A PERSONAL EXPERIENCE.

Whether this astounding statement of the learned doctor has any basis of truth or not I do not know, but that the lesson he sought to impress by it is true, my own experience can attest. During a period of several years, with another young enthusiast, I subsisted on a diet of bread and apples except when these could not be had, when we repaired the waste of our bodies by eating whole wheat, a bag of which we constantly carried with us for "emergencies." Often we have subsisted on whole wheat and clear water alone for several days, and even a week at a time. During these periods we did not notice that we lost flesh. Of course we had very little to lose, but our vigor and the intensity of our enthusiasm and faith in our powers, all of which depend largely upon the amount of nutriment carried from the stomach to the brain, and various nerve centers, were not in the least diminished. Later on we found that when convenient, we could obtain more nourishment from the wheat with less chewing by having it boiled, but when boiled, we could not carry with us a week's rations without fatigue, and boiled wheat will become sour in the summer time while whole dry wheat will keep for years, and, like feminine beauty, remain ever fresh. It is the most condensed form of digestible food known to man.

Of course where men have dissipated and their powers of digestion have been undermined by intoxicating liquor, tobacco, or the habitual use of highly spiced and over-prepared foods, any coming down to a natural diet like this is a severe hardship. But for a young man with firm faith and good health, NOT TO BE IMPEDED IN HIS DESIRE TO BECOME AN ESSENTIAL FACTOR IN THE GREATEST MOVEMENT OF HISTORY BY THE MERE FACT THAT HE HAS NO MONEY WITH WHICH TO PAY CAR FARE AND BUY GOOD FOOD AND CLOTHES, the suggestions here given will be found helpful. I would not advise others to do, what I have not done or am not willing to do myself. The fact is, however, that any young man, in good health, and formed of the right kind of "dust," can travel, without any money from one end of the country to the other speaking daily, and accomplish much for our cause, even if he does not meet more than one true friend in a thousand miles. But the comforts and vices and follies of civilization he must be able to do without.

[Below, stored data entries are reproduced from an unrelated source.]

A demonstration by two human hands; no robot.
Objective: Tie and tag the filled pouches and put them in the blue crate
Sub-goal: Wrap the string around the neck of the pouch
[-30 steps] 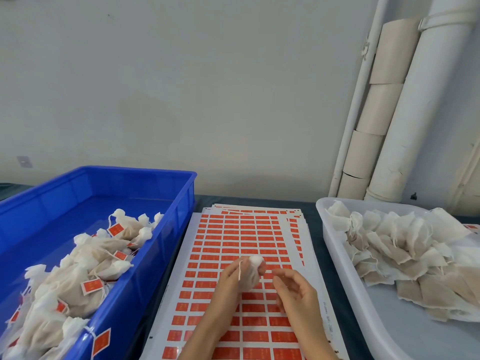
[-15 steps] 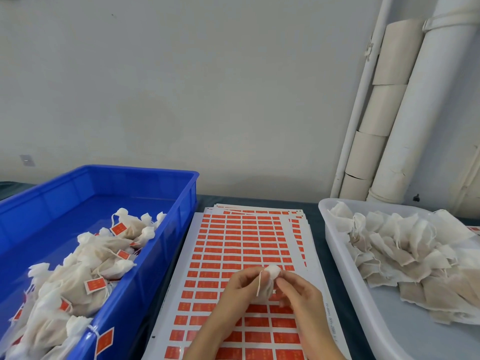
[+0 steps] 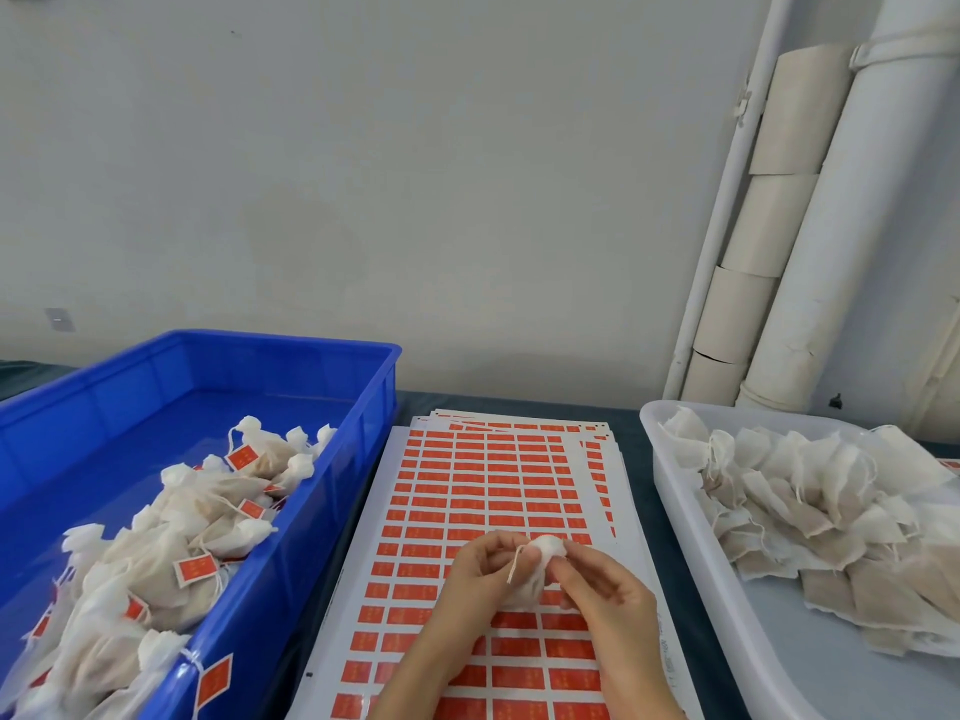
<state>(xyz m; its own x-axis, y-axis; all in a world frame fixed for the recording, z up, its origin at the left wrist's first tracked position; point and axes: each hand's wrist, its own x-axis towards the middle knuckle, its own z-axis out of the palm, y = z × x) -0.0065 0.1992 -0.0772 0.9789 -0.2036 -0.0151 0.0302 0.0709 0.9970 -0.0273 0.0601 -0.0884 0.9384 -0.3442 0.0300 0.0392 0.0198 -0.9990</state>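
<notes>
A small white filled pouch point(image 3: 540, 574) is held between both hands above the sheets of orange tag stickers point(image 3: 488, 491). My left hand point(image 3: 480, 579) grips the pouch's body, and a short string end hangs down in front of it. My right hand point(image 3: 605, 589) pinches the pouch's gathered top from the right. The blue crate point(image 3: 291, 522) on the left holds several tied pouches with orange tags point(image 3: 156, 553). On the right, a white tray point(image 3: 691, 537) holds a heap of untied pouches point(image 3: 810, 501).
The sticker sheets lie stacked on a dark table between crate and tray. One orange tag point(image 3: 213, 680) hangs over the crate's near rim. White pipes and cardboard rolls point(image 3: 769, 226) stand against the wall at the back right.
My right hand has closed in from the lower right onto the pouch's top. Both hands with the pouch have drifted slightly nearer to me over the sheets.
</notes>
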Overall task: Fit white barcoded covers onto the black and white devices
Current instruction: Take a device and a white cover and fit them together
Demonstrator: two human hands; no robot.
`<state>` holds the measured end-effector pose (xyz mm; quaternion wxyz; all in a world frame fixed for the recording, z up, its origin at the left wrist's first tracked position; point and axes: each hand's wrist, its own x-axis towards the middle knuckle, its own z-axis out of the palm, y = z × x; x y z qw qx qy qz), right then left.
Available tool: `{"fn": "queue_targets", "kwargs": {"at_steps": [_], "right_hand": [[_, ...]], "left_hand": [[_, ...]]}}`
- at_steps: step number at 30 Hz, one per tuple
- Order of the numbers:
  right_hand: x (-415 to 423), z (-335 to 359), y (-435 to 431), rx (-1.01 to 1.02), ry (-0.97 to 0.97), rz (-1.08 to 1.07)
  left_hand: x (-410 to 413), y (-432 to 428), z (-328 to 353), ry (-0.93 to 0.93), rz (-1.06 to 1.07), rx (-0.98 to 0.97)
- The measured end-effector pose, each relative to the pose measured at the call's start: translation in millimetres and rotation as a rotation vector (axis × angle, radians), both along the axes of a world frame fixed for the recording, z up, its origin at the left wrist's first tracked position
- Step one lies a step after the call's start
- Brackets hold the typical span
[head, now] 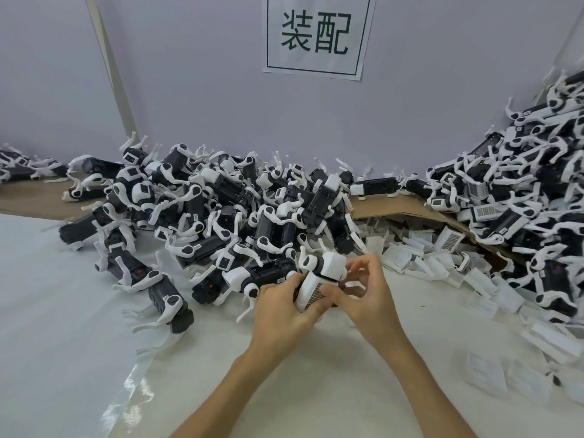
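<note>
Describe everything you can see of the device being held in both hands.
The held device is plastic-looking, white shell over a black body, with a round black-centred joint and thin white legs. A white barcoded cover lies against its side. It is tilted just above the pale table sheet; the left hand grips it, the right hand pinches its end.

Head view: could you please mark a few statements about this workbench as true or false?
1. The left hand and the right hand both hold one device. True.
2. A barcoded cover sits against that device. True.
3. Spare covers lie left of the hands. False: the loose covers lie to the right.
4. The wall behind is bare. False: a paper sign hangs there.
</note>
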<state>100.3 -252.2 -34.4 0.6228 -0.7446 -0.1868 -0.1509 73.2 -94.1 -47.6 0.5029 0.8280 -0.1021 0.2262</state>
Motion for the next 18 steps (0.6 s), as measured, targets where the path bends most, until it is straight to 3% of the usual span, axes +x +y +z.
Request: {"fn": "queue_targets", "kwargs": {"at_steps": [6,18], "right_hand": [[-3.5,-4.7,11.2,-0.008,0.118,0.137],[-2.3,-1.2,11.9,0.059,0.111,0.053]], "left_hand": [[0.4,5.2,6.3,0.224,-0.176,-0.315],[2.6,-2.5,-5.0,0.305,-0.254,-0.300]]}}
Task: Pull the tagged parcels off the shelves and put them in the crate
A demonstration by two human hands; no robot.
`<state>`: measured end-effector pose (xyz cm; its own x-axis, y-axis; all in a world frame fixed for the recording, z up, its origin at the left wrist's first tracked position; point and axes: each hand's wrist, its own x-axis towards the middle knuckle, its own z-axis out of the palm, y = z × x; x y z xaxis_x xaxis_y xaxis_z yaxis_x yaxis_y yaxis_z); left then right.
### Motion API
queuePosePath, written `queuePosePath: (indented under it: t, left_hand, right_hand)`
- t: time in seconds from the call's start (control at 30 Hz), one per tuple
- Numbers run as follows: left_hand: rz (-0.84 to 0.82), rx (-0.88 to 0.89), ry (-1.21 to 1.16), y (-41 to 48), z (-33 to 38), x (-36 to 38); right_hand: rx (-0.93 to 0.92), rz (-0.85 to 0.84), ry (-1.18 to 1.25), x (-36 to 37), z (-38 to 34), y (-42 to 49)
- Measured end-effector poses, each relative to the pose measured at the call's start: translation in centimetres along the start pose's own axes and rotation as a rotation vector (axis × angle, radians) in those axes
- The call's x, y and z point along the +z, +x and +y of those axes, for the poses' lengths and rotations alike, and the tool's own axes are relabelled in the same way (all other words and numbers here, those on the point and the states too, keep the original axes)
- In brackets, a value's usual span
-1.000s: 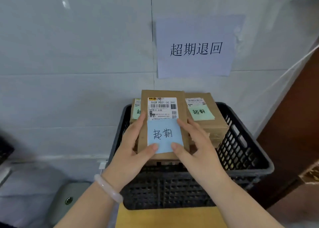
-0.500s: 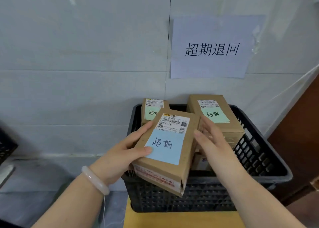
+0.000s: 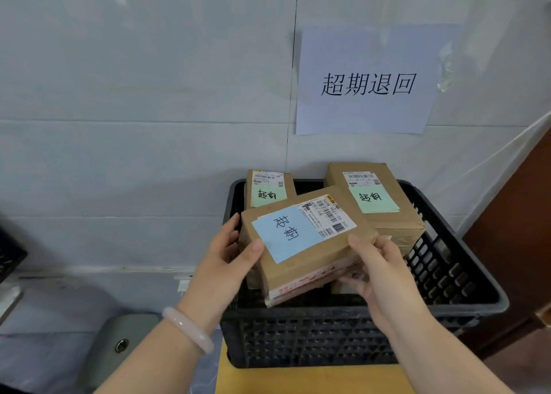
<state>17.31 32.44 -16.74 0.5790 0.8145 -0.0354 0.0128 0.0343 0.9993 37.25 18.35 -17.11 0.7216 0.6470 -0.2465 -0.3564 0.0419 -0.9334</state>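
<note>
Both hands clamp the parcel (image 3: 304,238): left hand (image 3: 229,262), right hand (image 3: 378,271); it hangs over the crate (image 3: 465,286), long axis crosswise.

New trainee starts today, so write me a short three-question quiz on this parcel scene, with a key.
1. True or false: the left hand and the right hand both hold the blue-tagged parcel.
2. Where is the paper sign? A) on the wall above the crate; B) on the crate's front; C) on the floor.
3. What colour are the tags on the rear-left parcel and the rear-right parcel?

Key: 1 true; 2 A; 3 green.
</note>
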Motion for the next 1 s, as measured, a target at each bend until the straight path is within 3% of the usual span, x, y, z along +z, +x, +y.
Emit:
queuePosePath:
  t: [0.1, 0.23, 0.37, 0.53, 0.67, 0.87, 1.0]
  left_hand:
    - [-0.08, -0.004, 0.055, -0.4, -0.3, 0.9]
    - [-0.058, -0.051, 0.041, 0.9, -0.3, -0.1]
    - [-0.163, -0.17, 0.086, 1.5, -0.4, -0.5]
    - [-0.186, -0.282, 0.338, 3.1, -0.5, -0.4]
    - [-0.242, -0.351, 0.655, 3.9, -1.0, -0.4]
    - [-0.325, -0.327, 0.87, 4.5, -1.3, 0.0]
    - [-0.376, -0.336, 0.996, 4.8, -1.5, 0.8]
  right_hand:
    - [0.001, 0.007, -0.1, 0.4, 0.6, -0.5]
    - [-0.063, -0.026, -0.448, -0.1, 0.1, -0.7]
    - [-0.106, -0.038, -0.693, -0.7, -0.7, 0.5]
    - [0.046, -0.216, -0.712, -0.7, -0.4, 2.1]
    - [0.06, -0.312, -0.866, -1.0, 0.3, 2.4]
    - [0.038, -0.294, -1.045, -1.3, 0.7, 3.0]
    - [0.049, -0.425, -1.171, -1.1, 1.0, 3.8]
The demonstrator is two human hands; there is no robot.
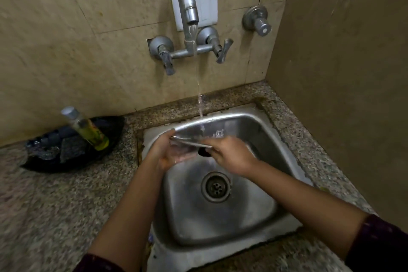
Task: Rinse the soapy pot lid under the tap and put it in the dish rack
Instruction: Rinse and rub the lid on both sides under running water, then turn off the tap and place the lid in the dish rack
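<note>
A glass pot lid [190, 143] with a metal rim and a black knob underneath is held tilted over the steel sink [254, 130]. Water runs from the wall tap [191, 12] and strikes the lid's top. My left hand [164, 152] grips the lid's left rim and cups beneath the glass. My right hand [231, 153] rests over the right side of the lid, fingers on its surface near the knob. No dish rack is in view.
A black tray [106, 137] on the granite counter at the left holds a yellow-green soap bottle [88, 129] and scrub pads. Tap handles [223, 50] and a separate valve [258, 20] stick out of the tiled wall. A side wall closes the right.
</note>
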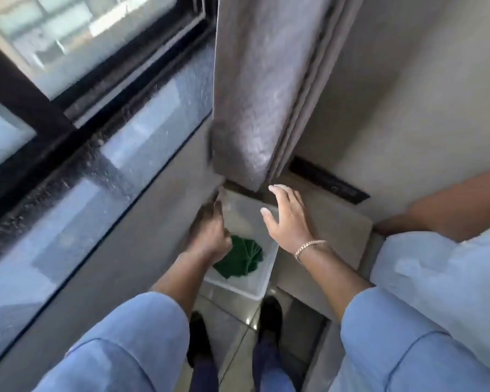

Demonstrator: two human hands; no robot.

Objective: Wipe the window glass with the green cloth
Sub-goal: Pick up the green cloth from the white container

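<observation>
Head view caught the fetching step: left hand [210, 236] reached, grip unclear, beside crumpled green cloth [242, 257] in translucent plastic tub [255, 290]; right hand [287, 219] spread open at two o'clock. Next, seemingly, pinch and lift.

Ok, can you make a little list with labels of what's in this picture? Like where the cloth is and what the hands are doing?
cloth: green cloth, crumpled, inside the tub
tub: clear plastic tub on the floor under the window
left hand: left hand reaching down at the cloth's edge; grip cannot be told, blurred
right hand: right hand open, fingers spread, above the tub, holding nothing
bracelet: bracelet on the right wrist
window: glass looks speckled and dusty
curtain: grey curtain hangs beside the window
shoes: black shoes by the tub
</observation>
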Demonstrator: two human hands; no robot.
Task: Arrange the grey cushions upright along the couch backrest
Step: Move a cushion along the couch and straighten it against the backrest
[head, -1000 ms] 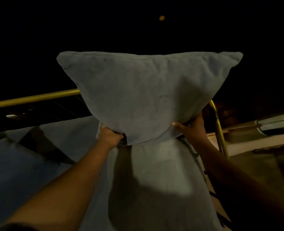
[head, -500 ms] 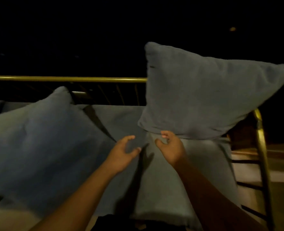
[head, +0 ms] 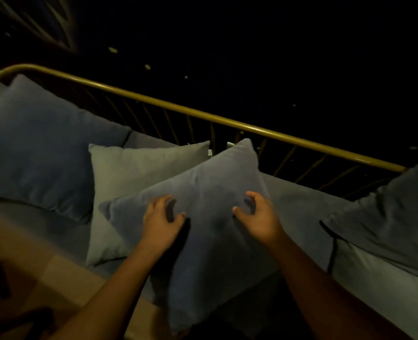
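Note:
A dark grey cushion (head: 210, 241) lies flat and turned like a diamond on the couch seat in the middle. My left hand (head: 160, 218) and my right hand (head: 260, 217) hover over its upper face, fingers spread and curled, holding nothing. A paler grey cushion (head: 139, 173) lies flat beneath its left corner. A big blue-grey cushion (head: 36, 148) leans at the far left. Another grey cushion (head: 394, 224) stands at the right end against the backrest. The couch backrest is a gold metal rail (head: 203, 116) with thin bars.
The grey seat pad (head: 298, 212) shows between the middle and right cushions. A light wooden surface (head: 43, 261) lies at the lower left, in front of the couch. Beyond the rail everything is dark.
A second ago both hands held a cushion up at the right end. They let it go there, the view swung left, and now both hands are over the middle cushion.

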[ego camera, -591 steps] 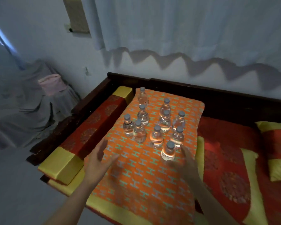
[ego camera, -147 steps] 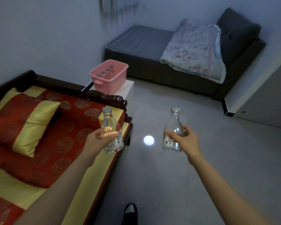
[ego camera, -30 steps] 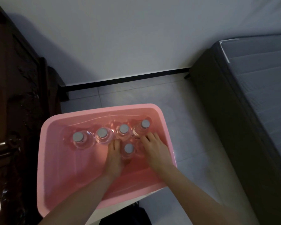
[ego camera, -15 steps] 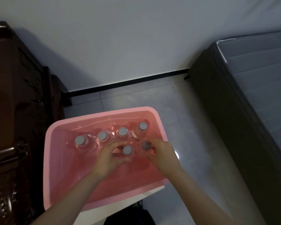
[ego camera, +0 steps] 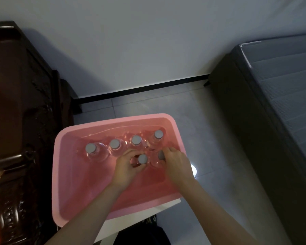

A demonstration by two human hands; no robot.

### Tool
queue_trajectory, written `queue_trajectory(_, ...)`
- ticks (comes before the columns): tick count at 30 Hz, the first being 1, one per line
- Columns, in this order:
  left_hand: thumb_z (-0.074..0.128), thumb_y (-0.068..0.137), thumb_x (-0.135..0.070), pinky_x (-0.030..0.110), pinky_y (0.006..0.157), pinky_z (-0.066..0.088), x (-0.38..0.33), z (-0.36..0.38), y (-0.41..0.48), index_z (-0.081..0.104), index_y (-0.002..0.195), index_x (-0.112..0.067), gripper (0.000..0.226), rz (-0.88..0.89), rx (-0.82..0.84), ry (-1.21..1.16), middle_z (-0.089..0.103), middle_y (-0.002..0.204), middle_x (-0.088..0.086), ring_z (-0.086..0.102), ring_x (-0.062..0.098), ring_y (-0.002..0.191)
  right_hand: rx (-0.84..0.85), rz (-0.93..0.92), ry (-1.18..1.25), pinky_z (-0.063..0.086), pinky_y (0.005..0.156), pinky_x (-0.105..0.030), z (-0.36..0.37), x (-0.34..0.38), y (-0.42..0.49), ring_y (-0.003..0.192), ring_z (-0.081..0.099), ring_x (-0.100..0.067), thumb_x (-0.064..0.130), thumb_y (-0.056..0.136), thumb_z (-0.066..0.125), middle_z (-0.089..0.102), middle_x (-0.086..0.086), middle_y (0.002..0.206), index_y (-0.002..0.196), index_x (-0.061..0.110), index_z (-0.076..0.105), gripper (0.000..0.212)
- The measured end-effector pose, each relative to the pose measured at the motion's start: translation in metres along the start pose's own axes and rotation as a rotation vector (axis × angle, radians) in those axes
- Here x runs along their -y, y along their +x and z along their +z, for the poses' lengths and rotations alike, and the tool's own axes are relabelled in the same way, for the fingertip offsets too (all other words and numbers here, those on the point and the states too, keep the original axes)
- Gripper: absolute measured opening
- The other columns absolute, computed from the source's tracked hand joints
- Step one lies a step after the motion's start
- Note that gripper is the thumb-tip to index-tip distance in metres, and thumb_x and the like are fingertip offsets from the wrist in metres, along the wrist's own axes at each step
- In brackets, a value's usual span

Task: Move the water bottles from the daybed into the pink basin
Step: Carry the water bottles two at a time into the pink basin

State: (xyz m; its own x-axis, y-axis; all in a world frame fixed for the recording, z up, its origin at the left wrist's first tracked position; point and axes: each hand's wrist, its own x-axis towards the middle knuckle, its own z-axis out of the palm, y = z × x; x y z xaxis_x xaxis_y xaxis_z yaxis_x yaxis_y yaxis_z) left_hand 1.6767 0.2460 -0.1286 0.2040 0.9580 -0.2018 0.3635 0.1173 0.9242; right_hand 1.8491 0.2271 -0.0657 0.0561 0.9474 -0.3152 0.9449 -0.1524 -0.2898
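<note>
Grey floor tiles (ego camera: 148, 101) run up to a pale wall with a black skirting strip (ego camera: 141, 89), and the head camera looks almost straight down between two pieces of furniture: a dark carved wooden daybed frame (ego camera: 23, 121) along the left edge and a dark grey mattress (ego camera: 276, 96) on the right. Between them a pink basin (ego camera: 69, 174) sits on a white stand (ego camera: 148, 214) whose top shows only at the basin's near right corner. Six clear water bottles with grey caps stand upright inside the basin. Four form a row along the far wall: the leftmost bottle (ego camera: 90, 148), the second bottle (ego camera: 114, 144), the third bottle (ego camera: 136, 140) and the rightmost bottle (ego camera: 158, 134), all standing close together. Two more stand just in front of that row, toward the right. The left hand (ego camera: 127, 170) curls around the near-left bottle (ego camera: 142, 159), its fingers wrapped about the neck below the cap. The right hand (ego camera: 175, 164) closes over the near-right bottle (ego camera: 160, 155), its fingers partly covering the cap. The near half of the basin floor is bare pink plastic. A small bright spot of reflected light (ego camera: 193, 169) shines on the tiles just right of the basin's rim.
</note>
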Motion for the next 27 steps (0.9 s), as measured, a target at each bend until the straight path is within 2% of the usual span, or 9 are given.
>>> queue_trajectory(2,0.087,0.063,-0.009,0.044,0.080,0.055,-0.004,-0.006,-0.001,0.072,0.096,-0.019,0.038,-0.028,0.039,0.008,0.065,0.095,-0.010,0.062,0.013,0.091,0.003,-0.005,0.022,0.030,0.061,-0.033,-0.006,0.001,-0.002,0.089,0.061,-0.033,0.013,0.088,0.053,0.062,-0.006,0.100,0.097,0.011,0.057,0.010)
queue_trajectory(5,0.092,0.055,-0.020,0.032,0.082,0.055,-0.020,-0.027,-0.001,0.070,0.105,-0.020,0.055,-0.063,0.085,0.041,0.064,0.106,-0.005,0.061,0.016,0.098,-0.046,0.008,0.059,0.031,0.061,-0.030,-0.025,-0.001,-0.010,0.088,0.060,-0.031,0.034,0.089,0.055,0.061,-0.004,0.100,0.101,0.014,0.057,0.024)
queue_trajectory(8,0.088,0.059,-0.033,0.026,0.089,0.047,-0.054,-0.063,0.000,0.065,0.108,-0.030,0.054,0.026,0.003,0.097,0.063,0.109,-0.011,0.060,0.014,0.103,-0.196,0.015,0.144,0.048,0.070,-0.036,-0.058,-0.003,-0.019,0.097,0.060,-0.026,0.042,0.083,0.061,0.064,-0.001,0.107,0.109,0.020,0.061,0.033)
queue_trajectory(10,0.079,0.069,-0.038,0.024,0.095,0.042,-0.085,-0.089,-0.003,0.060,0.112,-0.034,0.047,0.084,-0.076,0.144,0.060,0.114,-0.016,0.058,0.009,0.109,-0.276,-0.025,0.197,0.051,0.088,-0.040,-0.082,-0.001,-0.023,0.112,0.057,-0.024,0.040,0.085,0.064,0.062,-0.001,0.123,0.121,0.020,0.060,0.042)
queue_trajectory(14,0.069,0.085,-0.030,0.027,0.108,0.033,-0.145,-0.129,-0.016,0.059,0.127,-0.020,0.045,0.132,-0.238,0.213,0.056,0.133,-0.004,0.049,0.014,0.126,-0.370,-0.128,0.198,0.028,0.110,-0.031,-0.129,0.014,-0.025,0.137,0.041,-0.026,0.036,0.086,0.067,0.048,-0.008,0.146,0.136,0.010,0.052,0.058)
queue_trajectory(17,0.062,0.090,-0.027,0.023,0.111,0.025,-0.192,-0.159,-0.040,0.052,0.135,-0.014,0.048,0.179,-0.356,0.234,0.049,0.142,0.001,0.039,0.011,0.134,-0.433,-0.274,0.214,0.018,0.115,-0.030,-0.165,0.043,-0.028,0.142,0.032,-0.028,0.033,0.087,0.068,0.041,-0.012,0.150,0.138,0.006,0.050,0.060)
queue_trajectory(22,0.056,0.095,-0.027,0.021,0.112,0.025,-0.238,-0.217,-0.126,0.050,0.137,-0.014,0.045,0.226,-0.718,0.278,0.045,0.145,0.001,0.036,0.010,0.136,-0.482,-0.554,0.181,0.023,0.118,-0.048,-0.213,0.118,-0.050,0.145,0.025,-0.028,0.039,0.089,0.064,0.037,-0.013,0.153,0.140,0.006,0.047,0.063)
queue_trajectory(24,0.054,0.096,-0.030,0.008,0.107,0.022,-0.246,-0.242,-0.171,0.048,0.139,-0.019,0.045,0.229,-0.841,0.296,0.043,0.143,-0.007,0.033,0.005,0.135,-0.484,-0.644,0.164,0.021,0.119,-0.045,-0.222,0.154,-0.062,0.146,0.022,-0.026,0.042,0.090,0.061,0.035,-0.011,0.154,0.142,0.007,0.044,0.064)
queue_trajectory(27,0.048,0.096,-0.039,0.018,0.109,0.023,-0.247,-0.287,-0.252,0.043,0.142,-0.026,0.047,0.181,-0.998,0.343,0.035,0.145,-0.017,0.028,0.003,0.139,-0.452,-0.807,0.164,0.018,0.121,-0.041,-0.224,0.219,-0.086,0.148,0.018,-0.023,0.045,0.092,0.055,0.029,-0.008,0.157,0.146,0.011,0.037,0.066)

This austere and ascetic mode of life is not commended for its own sake. The suggestion is merely thrown out as one possible way of beginning work, so that no young man in good health can claim that he would have done wonders for the cause had he not been prohibited by poverty. No such excuse exists. Healthy single men can live and thrive if buoyed up by hope and faith and manly purpose, and travel the world over on a quarter of the wages of a day laborer.